Guides

Add Top-Down Connections

In Monty systems, low-level LMs project to high-level LMs, where this projection occurs if their sensory receptive fields are co-aligned. Hierarchical connections should be able to learn a mapping between objects represented at these low-level LMs, and objects represented in the high-level LMs that frequently co-occur.

For example, a high-level LM of a dinner-set might have learned that the fork is present at a particular location in its internal reference frame. When at that location, it would therefore predict that the low-level LM should be sensing a fork, enabling the perception of a fork in the low-level LM even when there is a degree of noise or other source of uncertainty in the low-level LM's representation.

In the brain, these top-down projections correspond to L6 to L1 connections, where the synapses at L1 would support predictions about object ID. However, these projections also form local synapses en-route through the L6 layer of the lower-level cortical column. In a Monty LM, this would correspond to the top-down connection predicting not just the object that the low-level LM should be sensing, but also the specific location that it should be sensing it at. This could be complemented with predicting a particular pose of the low-level object (see Use Better Priors for Hypothesis Initialization).

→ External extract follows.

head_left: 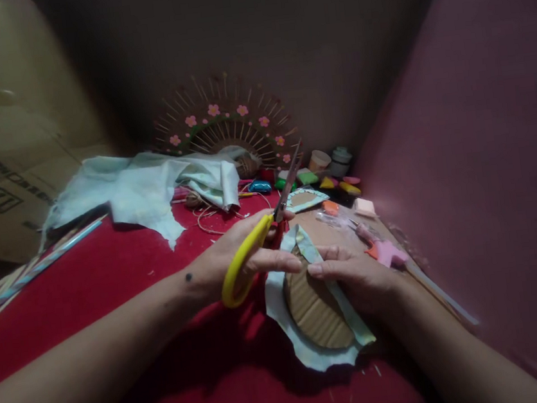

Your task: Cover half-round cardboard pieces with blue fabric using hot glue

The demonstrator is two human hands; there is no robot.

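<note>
Yellow-handled scissors (pixel 247 260) hang on my left hand (pixel 255 251), their blades pointing up and away. The thumb of that hand reaches over the top of an oval cardboard piece (pixel 319 309). Pale blue-green cloth (pixel 291 335) lies beneath the cardboard and sticks out around its edge. Along the right side the cloth is folded over onto the cardboard. My right hand (pixel 344 270) grips the cloth and cardboard at the upper right, thumb on top and the other fingers partly hidden.
Crumpled cloth (pixel 136 191) lies at the back left, near twine and striped sticks (pixel 47 262). A stick fan with pink flowers (pixel 225 125) stands behind. A pink glue gun (pixel 385 251), a small cloth-edged piece (pixel 306 199) and clay packs lie right of centre.
</note>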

This location-specific association in both models is key to how we believe compositional objects are represented. For example, if you had a coffee mug with a logo on it, that logo might make an (unusual) 90 degree bend half-way along its length. This could be learned by associating the logo with the mug multiple times, where different locations in the logo space, as well as different poses of the logo, would be associated with the logo depending on the location on the mugs surface.